Trees, Life, Existentialism and Patchouli...


“Concerning trees and leaves... there's a real power here. It is amazing that trees can turn gravel and bitter salts into these soft-lipped lobes, as if I were to bite down on a granite slab and start to swell, bud and flower. Every year a given tree creates absolutely from scratch ninety-nine percent of its living parts. Water lifting up tree trunks can climb one hundred and fifty feet an hour; in full summer a tree can, and does, heave a ton of water every day. A big elm in a single season might make as many as six million leaves, wholly intricate, without budging an inch; I couldn't make one. A tree stands there, accumulating deadwood, mute and rigid as an obelisk, but secretly it seethes, it splits, sucks and stretches; it heaves up tons and hurls them out in a green, fringed fling. No person taps this free power; the dynamo in the tulip tree pumps out even more tulip tree, and it runs on rain and air.”
Annie Dillard

If that quote does not remind you that you are alive and force you to feel the wonder of the blood pumping through your veins and the air in your lungs....well, then I am sorry. We are a part of an amazing creation and there is something in that that makes me want to jump out of my own skin and just thank God that I exist. Daily life causes us to forget this. Desks with computers and piles of papers and laundry and grocery lists and families and kids cause us to forget that our very existence is a miracle.  We lose the gift of the present moment just trying to keep up with life. 
I have been pondering the big questions of life such as What will the next chapter hold for me? What am I doing with this life, this one and only life? In college I heard so much about calling, career and vocation that it almost seemed to be some sort of magical thing that would magically happen. Also had innocent dreams of having a job I loved, an adorable apartment I could afford, meeting the man of my dreams and living happily ever after. It is a harsh reality when you realize that things just don't happen that way. In so many ways I think I have let those idealistic visions truly hold me back from what I want. I can say that this year has been my year to really explore my love for nature and plants. Something has definitely come alive in me that I haven't been in touch with for a very long time. I can remember as my father was driving me to college he asked me if I was sure I wanted to major in Student Ministry and not something like biology or something like that. I actually started out with a minor in Biology until I got to Pre-Med A&P, enjoyed the lecture and the lab, even had my own cat to dissect. I may have even named him.... but I digress. 
I had A&P, it got hard and hurt my GPA so I dropped it. At that time I felt like I "loved God more than biology anyhow". Because if you love God you do ministry not some menial thing like science or biology. Oh what foolish notions we were sold. 

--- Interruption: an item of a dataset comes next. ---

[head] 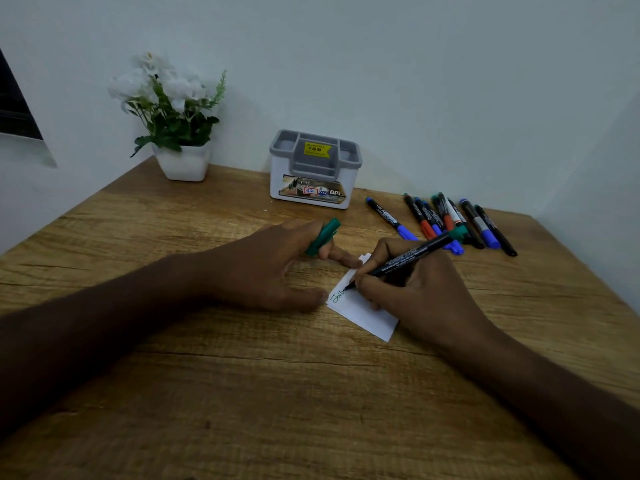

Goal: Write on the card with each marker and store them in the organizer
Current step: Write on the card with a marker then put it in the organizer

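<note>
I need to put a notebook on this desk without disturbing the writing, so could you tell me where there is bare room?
Bare wood fills the near table edge below both forearms, and the left side between the flower pot and the left hand. It is crowded at right: loose markers beyond the right hand and card.

The right hand (420,289) hides much of the card (363,306).

We see wooden table (173,375) carrying white card (367,315), grey-white organizer (311,188), potted white flowers (183,162), lone blue marker (391,218), marker pile (460,220) at right; our forearms rest on it.
</note>
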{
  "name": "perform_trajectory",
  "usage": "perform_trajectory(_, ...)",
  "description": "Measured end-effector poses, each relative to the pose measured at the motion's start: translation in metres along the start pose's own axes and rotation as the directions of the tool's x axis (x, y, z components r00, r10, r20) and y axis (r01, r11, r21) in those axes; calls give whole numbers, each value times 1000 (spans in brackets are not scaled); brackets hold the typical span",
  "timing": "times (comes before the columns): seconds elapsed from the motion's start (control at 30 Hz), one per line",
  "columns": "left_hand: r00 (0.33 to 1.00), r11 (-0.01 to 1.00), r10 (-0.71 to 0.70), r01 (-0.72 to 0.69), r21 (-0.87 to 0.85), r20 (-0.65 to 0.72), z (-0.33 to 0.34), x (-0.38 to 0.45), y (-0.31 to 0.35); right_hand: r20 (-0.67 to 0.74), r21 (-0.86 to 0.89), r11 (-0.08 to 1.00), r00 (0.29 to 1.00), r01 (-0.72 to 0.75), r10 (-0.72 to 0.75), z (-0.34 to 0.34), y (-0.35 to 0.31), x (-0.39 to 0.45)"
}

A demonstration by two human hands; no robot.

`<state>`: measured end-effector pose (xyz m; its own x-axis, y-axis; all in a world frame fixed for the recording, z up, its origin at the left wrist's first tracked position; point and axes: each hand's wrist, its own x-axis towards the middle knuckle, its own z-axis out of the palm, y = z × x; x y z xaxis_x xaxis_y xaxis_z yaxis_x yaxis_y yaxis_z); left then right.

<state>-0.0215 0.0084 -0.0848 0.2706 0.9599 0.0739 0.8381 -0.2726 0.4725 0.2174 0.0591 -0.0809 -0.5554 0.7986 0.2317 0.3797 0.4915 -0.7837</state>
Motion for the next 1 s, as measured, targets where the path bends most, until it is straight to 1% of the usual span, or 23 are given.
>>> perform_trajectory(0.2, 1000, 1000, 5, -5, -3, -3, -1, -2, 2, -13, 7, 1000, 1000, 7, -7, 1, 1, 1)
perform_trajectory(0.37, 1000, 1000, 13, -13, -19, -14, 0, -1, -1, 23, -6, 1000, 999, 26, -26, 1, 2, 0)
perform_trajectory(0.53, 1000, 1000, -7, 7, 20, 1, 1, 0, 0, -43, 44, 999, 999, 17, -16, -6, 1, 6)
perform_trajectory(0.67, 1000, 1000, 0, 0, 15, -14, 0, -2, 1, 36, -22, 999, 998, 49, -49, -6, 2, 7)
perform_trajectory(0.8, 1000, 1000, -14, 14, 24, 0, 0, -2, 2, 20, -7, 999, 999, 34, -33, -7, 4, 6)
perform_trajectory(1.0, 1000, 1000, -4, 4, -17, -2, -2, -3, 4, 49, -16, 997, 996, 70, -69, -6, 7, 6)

Ultimately my dream was to become the "Nature Girl" at a Christian Retreat center where I could combine the two things I love and teach people about things I love to talk about. I think I am at a place where I want to explore that dream again. Although I have a great job working with great people I am not sure it is the best fit for me. Even my adventures this past weekend with the meteors and the meteor shower excite in me such a hunger to learn again and to really understand the natural world. To understand not just the what but also the why of what we see outside our window excites the crap out of me... To be able to have a working intimacy with nature and fall into its natural rhythms fits for me. I want to have a mudroom workshop with clear plastic drawers with labeled specimens of leaves and rocks and feathers and berries and plants and MUSHROOMS! (because they're neat! :0) ) and teach people what plants are edible and what's not so edible.... and if I find one of these places to work at I am pretty sure they won't mind my djembe or my patchouli but that's just a hunch!